Series IDPT : UL standard 60335
The HVACR industry is evolving to create more energy efficient and sustainable ways to cool our homes and commercial buildings using eco-friendly refrigerants that are less damaging to the environment, but significantly more flammable than their predecessors. The UL standard 60335 aims to balance these greener refrigerants while still maintaining occupancy safety as it applies to “packaged air conditioners and heat pumps; partial units; liquid chillers and hydronic fan coil units; hot water heat pumps; dehumidifiers; supplemental heaters and equipment with flammable refrigerants.”
With this standard there are significant regulations put onto the plastics used in air handlers to meet certain burn and smoke criteria, as tested and approved by the UL Yellowcard. Some air handling equipment manufacturers are attempting to meet this specification for pressure transmitters and sensors by mounting pressure transmitters that are typically made of plastic in a metal enclosure or mounting them outside of the plenum spaces.
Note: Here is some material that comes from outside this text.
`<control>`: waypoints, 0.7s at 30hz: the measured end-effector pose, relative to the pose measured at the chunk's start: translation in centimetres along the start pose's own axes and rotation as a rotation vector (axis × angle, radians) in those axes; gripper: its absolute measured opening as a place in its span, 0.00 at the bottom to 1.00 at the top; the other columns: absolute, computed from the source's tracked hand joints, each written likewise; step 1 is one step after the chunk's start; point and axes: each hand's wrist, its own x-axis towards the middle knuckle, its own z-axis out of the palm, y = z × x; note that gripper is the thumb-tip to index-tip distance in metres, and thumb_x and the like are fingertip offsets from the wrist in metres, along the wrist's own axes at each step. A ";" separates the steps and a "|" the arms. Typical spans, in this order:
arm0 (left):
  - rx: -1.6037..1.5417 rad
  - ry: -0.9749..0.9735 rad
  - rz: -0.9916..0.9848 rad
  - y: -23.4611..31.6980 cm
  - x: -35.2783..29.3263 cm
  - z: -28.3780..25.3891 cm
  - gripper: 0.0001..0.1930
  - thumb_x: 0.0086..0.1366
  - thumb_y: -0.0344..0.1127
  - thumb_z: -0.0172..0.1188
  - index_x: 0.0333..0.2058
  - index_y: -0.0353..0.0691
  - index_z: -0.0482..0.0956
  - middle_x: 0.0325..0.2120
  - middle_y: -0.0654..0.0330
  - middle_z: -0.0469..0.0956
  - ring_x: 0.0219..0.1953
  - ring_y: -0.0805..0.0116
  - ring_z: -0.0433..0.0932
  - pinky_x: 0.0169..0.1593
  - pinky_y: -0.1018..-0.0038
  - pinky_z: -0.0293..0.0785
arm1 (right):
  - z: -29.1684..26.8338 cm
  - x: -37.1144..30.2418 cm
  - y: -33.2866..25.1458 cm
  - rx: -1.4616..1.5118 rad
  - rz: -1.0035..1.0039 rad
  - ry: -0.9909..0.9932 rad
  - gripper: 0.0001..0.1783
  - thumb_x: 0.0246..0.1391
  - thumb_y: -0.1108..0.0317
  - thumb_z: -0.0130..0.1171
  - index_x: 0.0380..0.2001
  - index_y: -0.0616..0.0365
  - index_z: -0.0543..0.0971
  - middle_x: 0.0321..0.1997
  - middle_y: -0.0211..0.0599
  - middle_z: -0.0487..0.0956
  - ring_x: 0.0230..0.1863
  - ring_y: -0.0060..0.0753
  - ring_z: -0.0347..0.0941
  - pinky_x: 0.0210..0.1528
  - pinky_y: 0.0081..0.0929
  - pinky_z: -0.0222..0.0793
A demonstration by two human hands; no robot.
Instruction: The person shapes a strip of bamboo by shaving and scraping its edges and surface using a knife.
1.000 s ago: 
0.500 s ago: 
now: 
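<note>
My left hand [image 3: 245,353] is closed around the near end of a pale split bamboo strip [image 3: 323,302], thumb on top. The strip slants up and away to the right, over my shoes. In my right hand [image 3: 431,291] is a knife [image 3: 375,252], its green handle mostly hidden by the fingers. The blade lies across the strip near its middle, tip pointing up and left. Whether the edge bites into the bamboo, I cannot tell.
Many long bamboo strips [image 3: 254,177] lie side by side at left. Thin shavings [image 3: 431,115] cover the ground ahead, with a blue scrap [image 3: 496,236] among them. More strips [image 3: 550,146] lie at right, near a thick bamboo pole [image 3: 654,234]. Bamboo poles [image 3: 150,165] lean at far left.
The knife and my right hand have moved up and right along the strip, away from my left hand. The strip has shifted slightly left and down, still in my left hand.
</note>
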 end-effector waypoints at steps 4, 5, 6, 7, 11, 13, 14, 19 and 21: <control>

These changes, while meeting the specifications of UL 60335, require additional parts and enclosures as well as sacrifice valuable installation time. External installation would require longer runs of vinyl or pneumatic tubing to the outside of the units. With many new air handlers utilizing multiple smaller fans to optimize energy efficiency and create redundancy, the amount of tubbing and potential for errors increases; such as introducing points of error from kinked tubing as well as vibration sourced damage and inaccuracies. Dwyer aims to solve this problem.
The Series IDPT industrial differential pressure transmitter accurately monitors the pressures commonly found at the piezometer ring for air flow within the air handler itself. Additionally, the IDPT is built for compliance. It simplifies the complexity of installation while conforming to the specifications of UL 60335 with a robust stainless steel enclosure; saving time and resources that otherwise would have been spent having to search for and purchase additional enclosures or the tedious, time consuming rerouting of sensors to external spaces.